• What the exercise asks
From the entries below, return exactly the lines beginning at the one that contains "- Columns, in" and ending at the one that contains "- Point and", both of them included, and only those lines.

[Saved data entries]
===============

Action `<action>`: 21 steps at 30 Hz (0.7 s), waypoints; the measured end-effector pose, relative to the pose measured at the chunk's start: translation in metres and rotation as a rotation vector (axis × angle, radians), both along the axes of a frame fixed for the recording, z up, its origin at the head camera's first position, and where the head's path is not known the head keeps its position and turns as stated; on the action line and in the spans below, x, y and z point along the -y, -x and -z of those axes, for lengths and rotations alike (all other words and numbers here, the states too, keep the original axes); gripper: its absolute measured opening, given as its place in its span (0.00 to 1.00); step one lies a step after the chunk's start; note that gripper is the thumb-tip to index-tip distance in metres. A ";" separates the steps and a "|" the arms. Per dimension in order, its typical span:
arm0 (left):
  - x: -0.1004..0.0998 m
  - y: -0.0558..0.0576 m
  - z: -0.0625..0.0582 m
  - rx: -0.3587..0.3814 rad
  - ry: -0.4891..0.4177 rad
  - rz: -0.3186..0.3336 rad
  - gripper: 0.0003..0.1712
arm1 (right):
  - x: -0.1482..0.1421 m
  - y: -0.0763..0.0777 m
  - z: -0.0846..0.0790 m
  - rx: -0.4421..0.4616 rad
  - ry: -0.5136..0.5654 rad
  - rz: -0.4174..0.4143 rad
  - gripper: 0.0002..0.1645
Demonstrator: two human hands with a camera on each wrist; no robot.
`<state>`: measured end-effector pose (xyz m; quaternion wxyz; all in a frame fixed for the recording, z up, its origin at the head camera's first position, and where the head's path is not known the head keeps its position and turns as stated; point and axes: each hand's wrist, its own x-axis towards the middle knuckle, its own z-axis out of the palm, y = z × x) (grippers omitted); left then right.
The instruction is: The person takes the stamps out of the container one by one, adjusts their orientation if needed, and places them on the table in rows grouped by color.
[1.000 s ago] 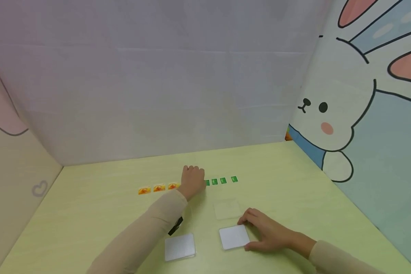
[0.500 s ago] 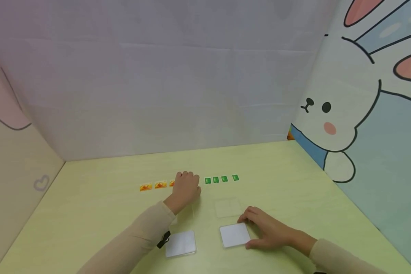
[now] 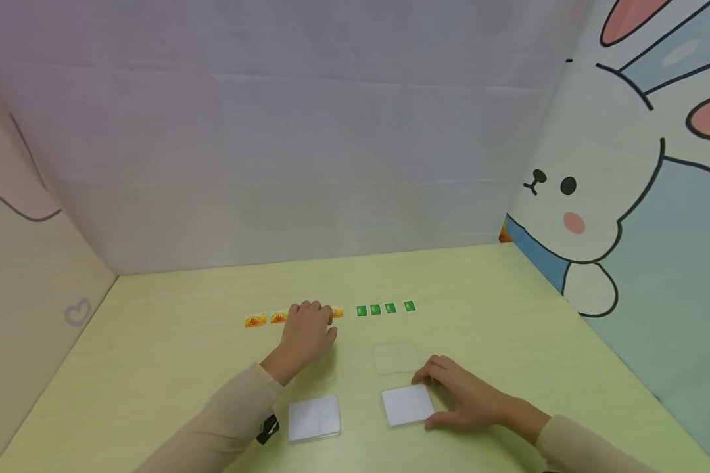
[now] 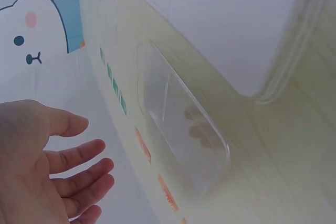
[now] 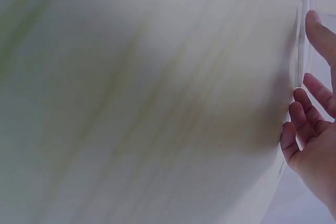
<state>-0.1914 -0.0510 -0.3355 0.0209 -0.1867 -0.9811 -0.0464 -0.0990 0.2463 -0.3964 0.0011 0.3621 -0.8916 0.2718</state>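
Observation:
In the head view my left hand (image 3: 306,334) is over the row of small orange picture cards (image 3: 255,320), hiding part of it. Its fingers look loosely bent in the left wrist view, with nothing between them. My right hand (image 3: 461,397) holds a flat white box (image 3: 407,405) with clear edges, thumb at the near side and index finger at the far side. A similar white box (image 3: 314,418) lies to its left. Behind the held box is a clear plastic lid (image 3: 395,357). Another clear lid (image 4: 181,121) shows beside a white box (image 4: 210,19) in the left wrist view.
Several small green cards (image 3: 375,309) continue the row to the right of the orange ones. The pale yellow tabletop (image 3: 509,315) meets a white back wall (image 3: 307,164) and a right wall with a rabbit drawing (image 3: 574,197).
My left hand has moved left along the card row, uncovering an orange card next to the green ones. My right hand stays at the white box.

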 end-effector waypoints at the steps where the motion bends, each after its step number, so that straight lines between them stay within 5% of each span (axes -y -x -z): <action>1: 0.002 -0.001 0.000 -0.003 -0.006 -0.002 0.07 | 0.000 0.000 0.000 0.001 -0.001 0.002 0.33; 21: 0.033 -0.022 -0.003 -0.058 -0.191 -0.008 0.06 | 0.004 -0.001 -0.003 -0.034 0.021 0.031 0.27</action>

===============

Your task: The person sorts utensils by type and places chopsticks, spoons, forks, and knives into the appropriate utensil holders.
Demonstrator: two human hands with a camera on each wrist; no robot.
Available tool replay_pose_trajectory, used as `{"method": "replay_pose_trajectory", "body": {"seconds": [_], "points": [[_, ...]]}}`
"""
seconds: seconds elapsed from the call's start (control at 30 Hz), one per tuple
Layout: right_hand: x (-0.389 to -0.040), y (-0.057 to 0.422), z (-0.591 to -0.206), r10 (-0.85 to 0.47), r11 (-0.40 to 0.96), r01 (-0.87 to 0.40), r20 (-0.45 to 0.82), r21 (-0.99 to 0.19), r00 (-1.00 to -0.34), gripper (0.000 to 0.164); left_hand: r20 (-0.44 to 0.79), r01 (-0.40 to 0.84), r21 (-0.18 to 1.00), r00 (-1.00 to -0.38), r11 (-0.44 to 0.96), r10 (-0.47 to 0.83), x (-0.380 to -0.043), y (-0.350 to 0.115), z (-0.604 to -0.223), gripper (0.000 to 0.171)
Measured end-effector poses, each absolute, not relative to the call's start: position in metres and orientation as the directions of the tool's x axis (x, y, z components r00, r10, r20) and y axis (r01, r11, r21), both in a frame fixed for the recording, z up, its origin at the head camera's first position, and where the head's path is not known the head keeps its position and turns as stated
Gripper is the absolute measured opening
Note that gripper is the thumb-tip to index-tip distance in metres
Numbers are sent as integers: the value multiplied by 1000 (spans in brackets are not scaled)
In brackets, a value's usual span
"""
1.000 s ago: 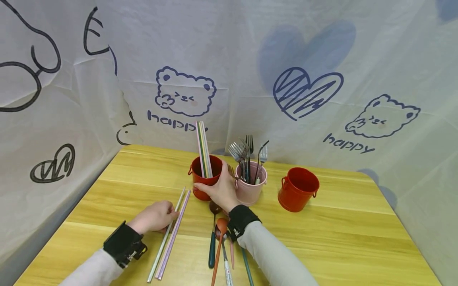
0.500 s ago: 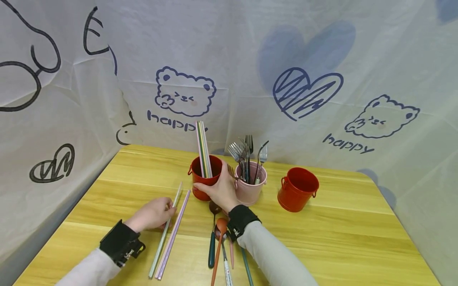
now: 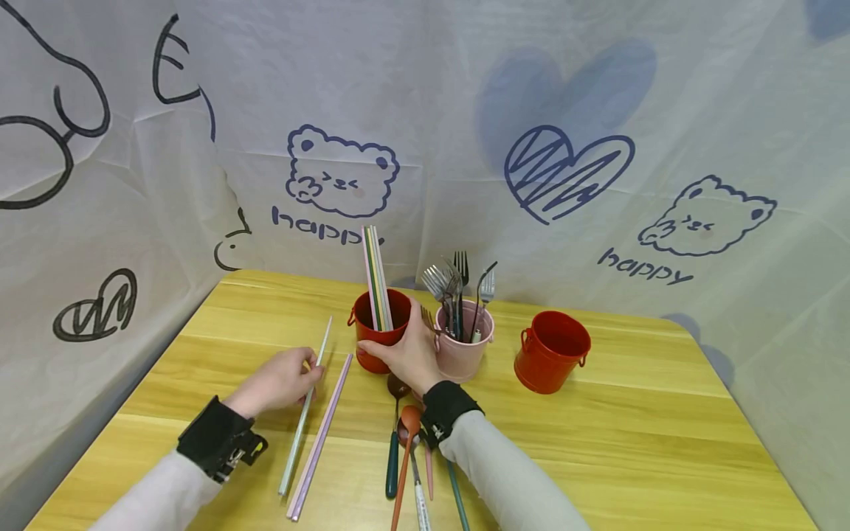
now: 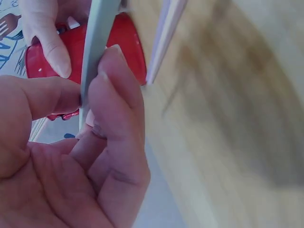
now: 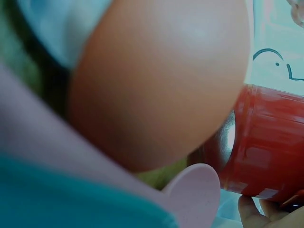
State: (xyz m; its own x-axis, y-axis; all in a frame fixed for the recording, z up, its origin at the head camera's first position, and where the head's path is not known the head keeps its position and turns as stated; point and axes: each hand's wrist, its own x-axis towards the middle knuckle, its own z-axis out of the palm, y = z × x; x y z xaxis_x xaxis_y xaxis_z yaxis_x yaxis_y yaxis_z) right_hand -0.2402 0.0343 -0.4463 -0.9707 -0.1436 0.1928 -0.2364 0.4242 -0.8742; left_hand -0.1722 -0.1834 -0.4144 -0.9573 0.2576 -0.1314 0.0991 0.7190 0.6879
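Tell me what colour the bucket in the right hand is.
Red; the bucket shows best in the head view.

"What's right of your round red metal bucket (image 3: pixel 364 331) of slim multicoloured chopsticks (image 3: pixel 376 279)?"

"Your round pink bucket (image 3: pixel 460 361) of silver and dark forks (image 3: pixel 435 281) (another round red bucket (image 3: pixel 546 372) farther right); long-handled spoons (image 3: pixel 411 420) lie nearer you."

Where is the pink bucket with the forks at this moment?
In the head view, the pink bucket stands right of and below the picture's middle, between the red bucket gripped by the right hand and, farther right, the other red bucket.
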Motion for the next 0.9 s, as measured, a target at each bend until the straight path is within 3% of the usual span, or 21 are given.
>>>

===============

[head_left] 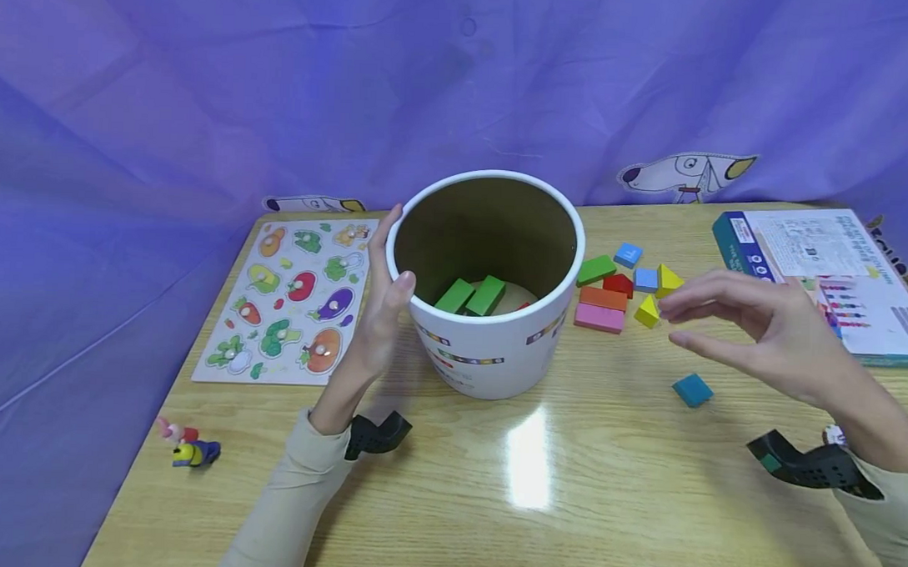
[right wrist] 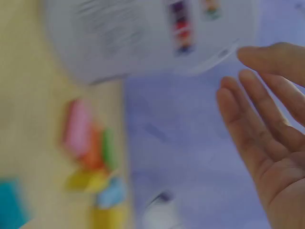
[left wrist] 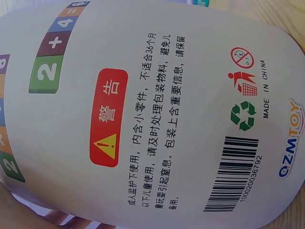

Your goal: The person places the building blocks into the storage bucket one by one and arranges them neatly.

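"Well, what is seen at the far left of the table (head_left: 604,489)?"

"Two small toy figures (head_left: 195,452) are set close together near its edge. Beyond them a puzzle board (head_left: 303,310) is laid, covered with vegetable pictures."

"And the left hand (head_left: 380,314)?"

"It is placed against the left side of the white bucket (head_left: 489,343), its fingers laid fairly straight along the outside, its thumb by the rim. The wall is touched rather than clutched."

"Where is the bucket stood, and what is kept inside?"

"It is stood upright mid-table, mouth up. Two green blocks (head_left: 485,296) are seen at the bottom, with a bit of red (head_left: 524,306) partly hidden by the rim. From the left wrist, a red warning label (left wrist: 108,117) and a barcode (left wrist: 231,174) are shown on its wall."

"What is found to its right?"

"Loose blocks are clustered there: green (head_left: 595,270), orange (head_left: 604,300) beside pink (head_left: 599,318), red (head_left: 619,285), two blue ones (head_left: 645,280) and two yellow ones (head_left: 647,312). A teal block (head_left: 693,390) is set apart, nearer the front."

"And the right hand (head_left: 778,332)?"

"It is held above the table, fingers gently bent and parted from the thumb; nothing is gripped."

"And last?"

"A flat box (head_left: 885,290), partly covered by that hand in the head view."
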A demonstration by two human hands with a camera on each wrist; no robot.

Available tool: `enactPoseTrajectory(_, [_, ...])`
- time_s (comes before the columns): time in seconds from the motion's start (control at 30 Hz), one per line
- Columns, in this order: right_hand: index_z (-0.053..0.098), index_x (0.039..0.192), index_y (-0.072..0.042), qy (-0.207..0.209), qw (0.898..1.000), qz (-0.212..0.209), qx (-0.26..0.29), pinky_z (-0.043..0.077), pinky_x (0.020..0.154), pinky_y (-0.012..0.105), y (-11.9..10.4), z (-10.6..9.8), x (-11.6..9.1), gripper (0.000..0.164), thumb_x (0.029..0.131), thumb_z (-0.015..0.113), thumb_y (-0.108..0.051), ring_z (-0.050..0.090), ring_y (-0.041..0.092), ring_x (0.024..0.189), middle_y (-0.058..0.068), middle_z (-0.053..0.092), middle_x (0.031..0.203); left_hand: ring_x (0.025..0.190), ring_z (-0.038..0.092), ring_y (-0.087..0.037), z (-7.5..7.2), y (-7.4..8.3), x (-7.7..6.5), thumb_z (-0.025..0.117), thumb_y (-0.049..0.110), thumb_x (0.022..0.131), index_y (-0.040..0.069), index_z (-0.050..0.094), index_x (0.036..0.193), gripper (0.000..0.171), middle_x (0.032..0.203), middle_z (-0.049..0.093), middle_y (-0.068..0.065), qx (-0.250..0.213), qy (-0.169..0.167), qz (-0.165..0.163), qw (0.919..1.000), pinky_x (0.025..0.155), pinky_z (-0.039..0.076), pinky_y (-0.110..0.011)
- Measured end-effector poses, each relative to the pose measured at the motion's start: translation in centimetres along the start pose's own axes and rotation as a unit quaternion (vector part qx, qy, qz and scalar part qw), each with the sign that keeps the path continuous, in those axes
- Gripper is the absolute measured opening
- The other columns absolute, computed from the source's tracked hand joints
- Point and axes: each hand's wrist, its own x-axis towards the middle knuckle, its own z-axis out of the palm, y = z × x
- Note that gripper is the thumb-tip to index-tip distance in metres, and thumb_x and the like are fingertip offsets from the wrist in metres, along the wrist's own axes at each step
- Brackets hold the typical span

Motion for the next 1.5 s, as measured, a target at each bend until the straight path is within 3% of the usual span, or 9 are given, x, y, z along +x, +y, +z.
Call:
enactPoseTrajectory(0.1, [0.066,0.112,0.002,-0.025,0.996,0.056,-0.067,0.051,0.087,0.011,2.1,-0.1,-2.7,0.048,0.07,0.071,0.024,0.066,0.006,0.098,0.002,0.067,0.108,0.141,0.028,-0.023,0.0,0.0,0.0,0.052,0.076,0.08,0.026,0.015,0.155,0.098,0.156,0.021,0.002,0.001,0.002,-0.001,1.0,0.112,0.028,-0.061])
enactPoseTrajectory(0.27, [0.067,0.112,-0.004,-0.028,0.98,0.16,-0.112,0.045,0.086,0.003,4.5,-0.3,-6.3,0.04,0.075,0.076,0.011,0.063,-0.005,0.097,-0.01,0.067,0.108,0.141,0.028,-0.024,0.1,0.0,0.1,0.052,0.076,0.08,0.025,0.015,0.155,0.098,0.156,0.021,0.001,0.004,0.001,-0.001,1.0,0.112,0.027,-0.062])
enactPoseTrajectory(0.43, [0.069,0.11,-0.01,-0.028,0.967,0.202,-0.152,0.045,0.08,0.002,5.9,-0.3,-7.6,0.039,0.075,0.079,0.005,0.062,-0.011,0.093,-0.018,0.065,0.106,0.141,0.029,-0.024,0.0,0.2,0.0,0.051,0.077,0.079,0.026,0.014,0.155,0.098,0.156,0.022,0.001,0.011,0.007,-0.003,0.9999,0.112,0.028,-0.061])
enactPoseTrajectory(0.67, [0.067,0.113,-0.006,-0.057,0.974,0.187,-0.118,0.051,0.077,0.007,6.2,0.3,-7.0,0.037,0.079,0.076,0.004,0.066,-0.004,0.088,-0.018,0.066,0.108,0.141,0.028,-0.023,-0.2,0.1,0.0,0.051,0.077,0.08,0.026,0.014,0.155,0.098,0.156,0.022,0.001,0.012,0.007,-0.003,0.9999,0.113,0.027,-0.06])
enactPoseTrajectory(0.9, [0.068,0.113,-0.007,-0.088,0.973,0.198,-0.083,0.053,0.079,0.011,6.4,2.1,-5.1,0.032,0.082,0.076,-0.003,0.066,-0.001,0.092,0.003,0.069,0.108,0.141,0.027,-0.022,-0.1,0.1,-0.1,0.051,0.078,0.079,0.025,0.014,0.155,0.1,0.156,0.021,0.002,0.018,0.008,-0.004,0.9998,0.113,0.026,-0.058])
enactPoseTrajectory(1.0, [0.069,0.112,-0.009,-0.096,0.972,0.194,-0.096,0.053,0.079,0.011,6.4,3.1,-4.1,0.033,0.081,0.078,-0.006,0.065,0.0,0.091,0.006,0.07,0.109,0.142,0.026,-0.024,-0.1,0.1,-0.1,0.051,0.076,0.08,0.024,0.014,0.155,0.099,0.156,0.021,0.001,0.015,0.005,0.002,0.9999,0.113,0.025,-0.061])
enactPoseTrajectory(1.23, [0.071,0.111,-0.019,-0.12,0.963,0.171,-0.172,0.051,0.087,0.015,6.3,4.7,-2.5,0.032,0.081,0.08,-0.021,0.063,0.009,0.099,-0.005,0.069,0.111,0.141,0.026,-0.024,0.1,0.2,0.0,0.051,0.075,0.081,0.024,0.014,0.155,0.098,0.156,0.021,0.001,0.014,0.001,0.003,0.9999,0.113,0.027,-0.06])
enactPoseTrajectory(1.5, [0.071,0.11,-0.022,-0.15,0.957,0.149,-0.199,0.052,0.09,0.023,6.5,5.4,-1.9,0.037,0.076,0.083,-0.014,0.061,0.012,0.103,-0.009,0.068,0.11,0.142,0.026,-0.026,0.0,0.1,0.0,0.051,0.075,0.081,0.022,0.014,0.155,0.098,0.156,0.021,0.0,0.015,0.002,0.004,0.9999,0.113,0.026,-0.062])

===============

• Problem solution
- Columns, in this order: right_hand: index_z (-0.053..0.098), index_x (0.039..0.192), index_y (-0.072..0.042), qy (-0.207..0.209), qw (0.898..1.000), qz (-0.212..0.209), qx (-0.26..0.29), pinky_z (-0.043..0.077), pinky_x (0.020..0.154), pinky_y (-0.012..0.105), y (-11.9..10.4), z (-10.6..9.8), x (-11.6..9.1), gripper (0.000..0.164), thumb_x (0.029..0.131), thumb_z (-0.015..0.113), thumb_y (-0.108..0.051), ring_z (-0.050..0.090), ring_y (-0.041..0.092), ring_x (0.024..0.189), middle_y (-0.058..0.068), middle_z (-0.053..0.092), middle_x (0.031..0.203); left_hand: ring_x (0.025..0.190), ring_z (-0.038..0.092), ring_y (-0.087..0.037), z (-7.5..7.2), y (-7.4..8.3), x (-7.7..6.5), thumb_z (-0.025..0.117), thumb_y (-0.049..0.110), thumb_x (0.022..0.131), index_y (-0.040..0.069), index_z (-0.050..0.094), index_x (0.036..0.193), gripper (0.000..0.171), middle_x (0.032..0.203), middle_z (-0.049..0.093), middle_y (-0.068..0.065), qx (-0.250..0.213), qy (-0.169..0.167), qz (-0.165..0.163), qw (0.919..1.000), pinky_x (0.025..0.155), pinky_z (-0.039..0.076), pinky_y (-0.110..0.011)
- Measured end-effector poses, each relative to the pose measured at the motion's start: translation in centimetres along the start pose's own axes and rotation as a unit quaternion (vector part qx, qy, qz and scalar part qw), each with the sign that keeps the path continuous, in those axes
- Gripper is the absolute measured opening
- The other columns absolute, computed from the source's tracked hand joints
- Point and axes: each hand's wrist, its own x-axis towards the middle knuckle, its own z-axis out of the palm, y = z × x

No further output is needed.